Op een plek en in een mensenleven worden we geconfronteerd met veel verschillende soorten risico’s. Deze risico’s hebben weliswaar verschillende oorzaken, maar hebben soms wel vergelijkbare effecten. Ontwikkelingen in informatie- en communicatietechnologie en in de fysische en biochemische wetenschappen versnellen en versterken elkaar. Zij bieden kansen, maar introduceren ook nieuwe, onzekere risico’s. In de samenleving spelen zorgen over deze ontwikkelingen en risico’s steeds sneller steeds hoger op. Bovendien neemt op veel plaatsen in Nederland ook het aantal (risicovolle) activiteiten toe, door bevolkingsgroei en economische groei. Het huidige risico- en veiligheidsbeleid heeft als ambitie, dat desondanks iedereen een leefomgeving heeft waarin het gezond en veilig is én iedereen dat ook als zodanig ervaart.

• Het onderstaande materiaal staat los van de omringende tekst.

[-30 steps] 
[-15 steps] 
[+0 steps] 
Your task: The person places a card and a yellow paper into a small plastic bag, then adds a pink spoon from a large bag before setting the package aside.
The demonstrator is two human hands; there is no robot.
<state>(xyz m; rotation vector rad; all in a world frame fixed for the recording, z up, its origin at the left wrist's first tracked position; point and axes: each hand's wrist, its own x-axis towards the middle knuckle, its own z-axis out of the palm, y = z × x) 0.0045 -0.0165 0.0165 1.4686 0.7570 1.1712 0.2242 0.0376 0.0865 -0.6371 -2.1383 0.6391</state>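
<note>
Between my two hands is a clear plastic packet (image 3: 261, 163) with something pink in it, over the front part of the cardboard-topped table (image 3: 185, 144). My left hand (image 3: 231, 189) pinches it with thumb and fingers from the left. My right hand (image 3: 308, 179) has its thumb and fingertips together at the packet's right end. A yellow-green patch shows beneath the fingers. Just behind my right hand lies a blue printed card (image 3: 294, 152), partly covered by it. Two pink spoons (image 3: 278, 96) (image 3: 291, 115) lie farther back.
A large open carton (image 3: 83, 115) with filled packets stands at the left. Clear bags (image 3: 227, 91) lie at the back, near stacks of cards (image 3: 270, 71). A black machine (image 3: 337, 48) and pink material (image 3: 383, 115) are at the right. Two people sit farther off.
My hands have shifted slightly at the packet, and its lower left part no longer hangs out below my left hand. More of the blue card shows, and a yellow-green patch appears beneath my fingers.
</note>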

Beleid gericht op een gezonde en veilige leefomgeving was tot nu toe vooral gericht op het veilig en gezond zijn. Beleid gericht op een omgeving waar men zich ook veilig en gezond voelt, richt zich op het complexe terrein van risicoperceptie. Perceptie wordt bepaald door een complex aan factoren, kan verschillen per persoon of groep en zich ontwikkelen in de tijd. Als de beleving van risico’s verschilt van de objectief - wetenschappelijk vastgestelde - risico’s óf als risico’s door overheid en andere partijen verschillend worden ervaren, ligt er een taak voor beleidsmakers en politici.

Risicoperceptie

Verschillen in risicoperceptie bestaan tussen actoren en/of tussen feiten en beleving. Een (vluchtige) scan van standpunten van partijen en berichten in media maakt de belangrijkste verschillen vaak al zichtbaar. Belevings- of marktonderzoeken geven een meer gedegen beeld. De prioriteiten, de beleidskeuzes en de beleidsmaatregelen van de overheid weerspiegelen hoe de overheid uiteindelijk omgaat met (verschillen in) perceptie. Verschil in risicoperceptie kan leiden tot wederzijds onbegrip en misverstanden, tot gebrek aan draagvlak of uitvoerbaarheid van beleid, tot inefficiënt gedrag als gevolg van onderschatten of overschatten, en daarmee dus tot gevaarlijke situaties of juist verspilling van middelen en inzet. Dit is te meer een reden om bij het maken van beleidskeuzes rekening te houden met verschillen in perceptie.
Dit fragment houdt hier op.